Single by the Temptations

from the album The Temptations Sing Smokey
- B-side: "(Talking 'Bout) Nobody But My Baby"
- Released: December 21, 1964
- Recorded: September 25, November 10 & 17, 1964
- Studio: Hitsville USA (Detroit, Michigan)
- Genre: Soul; pop;
- Length: 2:45 (album version); 2:56 (single version);
- Label: Gordy
- Songwriters: Smokey Robinson; Ronald White;
- Producers: Smokey Robinson; Ronald White;

The Temptations singles chronology
| "Girl (Why You Wanna Make Me Blue)" (1964) | "My Girl" (1964) | "It's Growing" (1965) |

= My Girl (The Temptations song) =

1964 single by the Temptations

"My Girl" is a song recorded by American vocal group the Temptations for the Gordy (Motown) record label in 1964. Written and produced by the Miracles members Smokey Robinson and Ronald White, it became the Temptations' first US number-one single, and is considered their signature song.

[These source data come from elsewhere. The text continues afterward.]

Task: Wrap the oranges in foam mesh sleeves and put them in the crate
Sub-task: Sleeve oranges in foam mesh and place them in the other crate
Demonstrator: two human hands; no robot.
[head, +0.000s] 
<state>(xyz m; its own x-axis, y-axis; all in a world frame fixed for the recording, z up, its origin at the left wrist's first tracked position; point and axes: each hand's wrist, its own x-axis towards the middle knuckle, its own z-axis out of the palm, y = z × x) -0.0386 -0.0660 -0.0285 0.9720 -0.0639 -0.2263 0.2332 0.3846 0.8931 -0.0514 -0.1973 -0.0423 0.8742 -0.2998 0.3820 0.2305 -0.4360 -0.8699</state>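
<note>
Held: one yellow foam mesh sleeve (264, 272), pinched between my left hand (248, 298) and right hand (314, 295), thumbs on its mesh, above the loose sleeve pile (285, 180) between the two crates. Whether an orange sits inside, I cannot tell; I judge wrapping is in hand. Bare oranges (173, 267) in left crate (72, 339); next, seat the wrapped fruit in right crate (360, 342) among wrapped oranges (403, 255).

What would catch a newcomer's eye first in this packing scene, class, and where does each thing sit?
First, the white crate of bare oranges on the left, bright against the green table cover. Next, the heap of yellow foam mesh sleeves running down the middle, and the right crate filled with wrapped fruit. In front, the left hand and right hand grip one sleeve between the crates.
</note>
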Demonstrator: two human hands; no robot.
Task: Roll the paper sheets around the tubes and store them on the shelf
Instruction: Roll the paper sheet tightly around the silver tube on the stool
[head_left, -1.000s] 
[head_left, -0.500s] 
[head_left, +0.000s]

Robinson's inspiration for writing "My Girl" was his wife, Miracles member Claudette Rogers Robinson. The song was included on the Temptations 1965 album The Temptations Sing Smokey. In 2017, the song was selected for preservation in the National Recording Registry by the Library of Congress as being "culturally, historically, or aesthetically significant".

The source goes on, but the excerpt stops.